La [Espada Demoníaca Celestial Oscura] de [999], y luego… el inmaculado abrigo blanco que el 'Conspirador Secreto' había desechado con tanta negligencia.

“ “Deseo vivir” .

“Si tengo una oportunidad, igual que en el mundo que vi…

Un dolor punzante le atravesó el cráneo. Recuerdos desconocidos, como susurros fantasmales, rozaron los límites de su conciencia.

【Tus fábulas se están poniendo agitadas.】

¡Tienes que recordar quién eres realmente!

Como si estuviera atrapado por un encantamiento invisible, Yu Jung-Hyeok empuñó la [Espada Demoníaca Celestial Oscura]. Se asentó en su agarre con una familiaridad inquietante, como si siempre hubiera sido una extensión de su propio ser.

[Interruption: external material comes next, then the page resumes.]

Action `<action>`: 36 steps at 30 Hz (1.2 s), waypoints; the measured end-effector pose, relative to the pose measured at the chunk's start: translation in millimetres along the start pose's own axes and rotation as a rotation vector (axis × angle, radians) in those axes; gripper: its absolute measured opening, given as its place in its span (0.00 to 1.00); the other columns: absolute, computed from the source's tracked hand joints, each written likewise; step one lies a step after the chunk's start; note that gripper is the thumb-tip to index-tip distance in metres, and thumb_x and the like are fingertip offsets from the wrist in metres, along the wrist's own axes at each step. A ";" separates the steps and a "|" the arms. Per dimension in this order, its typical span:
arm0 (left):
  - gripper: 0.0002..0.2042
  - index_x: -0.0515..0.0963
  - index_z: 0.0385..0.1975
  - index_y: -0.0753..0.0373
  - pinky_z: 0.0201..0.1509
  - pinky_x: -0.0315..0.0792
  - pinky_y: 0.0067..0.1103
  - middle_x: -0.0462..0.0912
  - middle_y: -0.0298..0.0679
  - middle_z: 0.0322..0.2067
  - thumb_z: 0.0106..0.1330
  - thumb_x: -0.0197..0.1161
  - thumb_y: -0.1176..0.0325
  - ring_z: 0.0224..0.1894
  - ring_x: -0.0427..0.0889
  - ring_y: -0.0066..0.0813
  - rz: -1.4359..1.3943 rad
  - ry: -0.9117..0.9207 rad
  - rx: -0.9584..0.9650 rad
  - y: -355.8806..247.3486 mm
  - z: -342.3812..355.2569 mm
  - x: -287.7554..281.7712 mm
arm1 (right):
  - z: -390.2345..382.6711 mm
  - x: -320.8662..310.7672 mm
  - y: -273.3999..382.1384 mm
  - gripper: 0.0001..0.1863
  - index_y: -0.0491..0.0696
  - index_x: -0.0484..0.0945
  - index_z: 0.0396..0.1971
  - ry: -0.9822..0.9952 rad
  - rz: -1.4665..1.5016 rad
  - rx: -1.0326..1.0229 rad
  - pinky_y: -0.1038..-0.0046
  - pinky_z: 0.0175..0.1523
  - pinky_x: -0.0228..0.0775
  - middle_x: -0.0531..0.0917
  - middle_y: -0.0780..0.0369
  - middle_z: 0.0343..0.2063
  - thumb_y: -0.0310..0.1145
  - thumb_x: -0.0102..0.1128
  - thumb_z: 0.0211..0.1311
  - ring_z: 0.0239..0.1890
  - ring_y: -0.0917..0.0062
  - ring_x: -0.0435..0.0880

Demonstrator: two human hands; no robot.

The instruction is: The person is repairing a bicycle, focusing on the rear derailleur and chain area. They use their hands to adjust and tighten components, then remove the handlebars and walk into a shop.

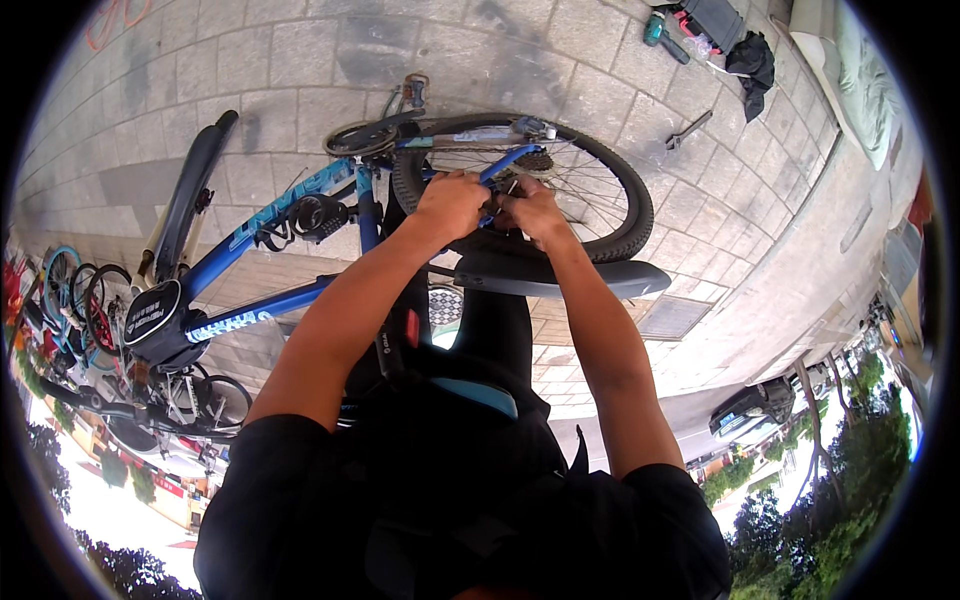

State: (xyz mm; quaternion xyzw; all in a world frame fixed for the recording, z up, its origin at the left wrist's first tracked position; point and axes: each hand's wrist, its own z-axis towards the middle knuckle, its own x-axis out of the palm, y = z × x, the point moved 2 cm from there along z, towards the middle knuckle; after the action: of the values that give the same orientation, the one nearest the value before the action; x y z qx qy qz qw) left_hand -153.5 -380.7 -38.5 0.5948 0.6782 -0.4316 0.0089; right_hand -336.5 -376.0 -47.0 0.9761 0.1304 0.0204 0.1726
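Observation:
A blue bicycle (218, 262) stands before me, its rear wheel (640, 190) on my right and its chain and crank to the far side. Both my hands meet at the blue frame stays beside the rear wheel. My left hand (456, 203) is closed around a dark part by the stay, which its fingers mostly hide. Just to the right, my right hand (533, 213) pinches with thumb and fingers at a small part there, too small to name. A black rear mudguard (570, 278) lies along the near side of the wheel.
A wrench (689, 130) lies on the paving to the right of the wheel. Farther off are a green and black power drill (665, 38), an open dark tool case (708, 22) and a black bag (752, 72). Several bicycles (95, 310) stand at the left.

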 end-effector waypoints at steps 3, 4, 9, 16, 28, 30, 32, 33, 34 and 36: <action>0.12 0.88 0.45 0.56 0.61 0.76 0.36 0.87 0.43 0.48 0.64 0.65 0.65 0.55 0.84 0.45 -0.275 -0.026 -0.141 9.9 -0.8 -5.3 | -3.8 2.3 2.5 0.11 0.38 0.76 0.42 0.009 -0.048 -0.024 0.68 0.32 0.84 0.87 0.55 0.31 0.24 0.65 0.64 0.27 0.72 0.89; 0.13 0.88 0.46 0.56 0.61 0.77 0.35 0.88 0.44 0.48 0.64 0.64 0.65 0.55 0.85 0.46 -0.394 -0.050 -0.203 15.8 -2.6 -5.8 | -4.6 2.3 2.3 0.10 0.38 0.76 0.42 0.013 -0.048 -0.035 0.67 0.32 0.84 0.87 0.55 0.30 0.25 0.65 0.63 0.27 0.73 0.89; 0.13 0.86 0.49 0.61 0.54 0.79 0.30 0.89 0.47 0.43 0.71 0.62 0.65 0.46 0.89 0.41 -0.725 -0.217 -0.334 35.0 -5.4 5.1 | -5.5 11.9 -9.7 0.11 0.39 0.78 0.41 -0.097 -0.597 -0.538 0.62 0.44 0.83 0.88 0.50 0.33 0.25 0.63 0.60 0.35 0.61 0.90; 0.13 0.86 0.49 0.64 0.48 0.79 0.28 0.89 0.47 0.38 0.72 0.61 0.65 0.39 0.87 0.33 -0.759 -0.344 -0.386 49.1 -2.2 20.8 | -79.9 50.0 26.5 0.12 0.42 0.82 0.40 0.129 -1.452 -0.962 0.60 0.60 0.74 0.86 0.53 0.35 0.26 0.61 0.55 0.43 0.62 0.88; 0.14 0.86 0.49 0.62 0.57 0.79 0.36 0.88 0.54 0.45 0.71 0.60 0.62 0.50 0.87 0.53 -0.739 -0.388 -0.368 39.3 -1.5 12.9 | -47.0 30.9 31.1 0.09 0.47 0.85 0.38 0.389 -1.491 -0.917 0.59 0.52 0.79 0.86 0.57 0.36 0.31 0.61 0.60 0.44 0.63 0.89; 0.15 0.86 0.48 0.62 0.56 0.79 0.37 0.87 0.56 0.45 0.70 0.59 0.62 0.50 0.87 0.54 -0.785 -0.372 -0.403 35.9 -5.8 14.4 | -48.0 30.7 35.1 0.09 0.47 0.85 0.37 0.429 -1.547 -1.006 0.60 0.51 0.79 0.86 0.58 0.36 0.30 0.61 0.58 0.42 0.63 0.88; 0.15 0.86 0.49 0.62 0.56 0.79 0.36 0.87 0.57 0.45 0.70 0.59 0.63 0.50 0.86 0.54 -0.778 -0.366 -0.407 39.5 -2.7 17.1 | -40.3 32.9 35.0 0.09 0.47 0.84 0.37 0.397 -1.505 -1.003 0.62 0.49 0.78 0.85 0.59 0.36 0.30 0.62 0.56 0.42 0.63 0.88; 0.15 0.86 0.49 0.61 0.56 0.79 0.37 0.87 0.57 0.44 0.70 0.59 0.63 0.50 0.86 0.55 -0.787 -0.348 -0.406 36.9 -2.6 12.6 | -36.2 33.8 35.5 0.11 0.46 0.84 0.39 0.392 -1.474 -0.958 0.61 0.49 0.78 0.85 0.59 0.37 0.30 0.63 0.54 0.42 0.62 0.87; 0.15 0.86 0.49 0.61 0.56 0.79 0.36 0.87 0.57 0.44 0.70 0.59 0.63 0.50 0.87 0.55 -0.789 -0.361 -0.407 37.5 -3.4 14.7 | -35.7 35.2 34.8 0.14 0.46 0.83 0.41 0.386 -1.443 -0.912 0.61 0.50 0.78 0.84 0.59 0.38 0.31 0.64 0.53 0.43 0.62 0.86; 0.15 0.86 0.49 0.61 0.56 0.79 0.36 0.88 0.56 0.44 0.69 0.59 0.63 0.49 0.87 0.55 -0.786 -0.395 -0.405 40.4 -3.5 14.6 | -43.0 37.8 35.1 0.12 0.45 0.83 0.38 0.424 -1.451 -0.951 0.61 0.49 0.78 0.84 0.58 0.38 0.30 0.63 0.53 0.41 0.61 0.86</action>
State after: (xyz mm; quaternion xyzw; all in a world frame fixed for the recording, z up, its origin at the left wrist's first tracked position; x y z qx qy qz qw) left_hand -123.1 -370.2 -67.2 0.1865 0.9073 -0.3662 0.0891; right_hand -295.0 -383.6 5.2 0.4542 0.7231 0.1382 0.5017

También recogió el abrigo de entre los escombros. Era blanco, el mismo color que tan vehementemente aborrecía.

– Tú no eres el tercer turno, Yu Jung-Hyeok.

En aquel fatídico día, [999] le había proferido esas mismas palabras.

¿Nunca te has preguntado por qué algo no encajaba, por qué las piezas se negaban a alinearse? Incluso con Kim Dok-Ja presente, ¿te parece lógico que el mero "tercer giro" se desarrolle con tal desconcertante celeridad?

Mientras se sumergía más profundamente en esa inquietante sensación de déjà vu, se puso lentamente la inmaculada túnica blanca. Le quedaba con una perfección desconcertante, como si la hubiera usado incontables veces antes.

“No intentes engañarme. Soy el tercer turno.

Yo…

Mentiría si afirmara que la idea nunca, ni una sola vez, había cruzado su mente.

¿Era él verdaderamente el Yu Jung-Hyeok del 'tercer turno'?

– …Y aunque no sea el 'tercer turno', de todos modos, solo recuerdo lo que sucedió hasta el tercer turno.

Yu Jung-Hyeok levantó lentamente la cabeza, su mirada barriendo hacia los cielos.

El [999] que se desvanecía lentamente lo observaba.

– ¿Ahora no tienes camaradas?

Un rostro que nunca había contemplado, ni siquiera en la superficie reflectante de un espejo.

“Camaradas, ¿que recordáis vuestra vida mucho mejor que vosotros mismos?

La [Espada Rompecielos] del Conspirador se abatió con una furia silenciosa. Un Status de un negro azabache tan profundo como el abismo primordial, capaz de desgarrar la mismísima urdimbre del cosmos, lo fijó con una intención ineludible. En ese instante, una imagen fugaz, un recuerdo latente, asaltó la mente de Yu Jung-Hyeok.

Y entonces, en el precipicio de la aniquilación…

【¡La tercera fase del 「Punto de Vista del Lector Omnisciente」 se ha activado!】

Como si un Patrocinador ancestral hubiera descendido de los cielos estelares, el poder inconfundible de una estrella familiar se manifestó y se ancló en su ser.

⸢ Vamos. ⸥ Y con esa única palabra, la verdadera epopeya se desató.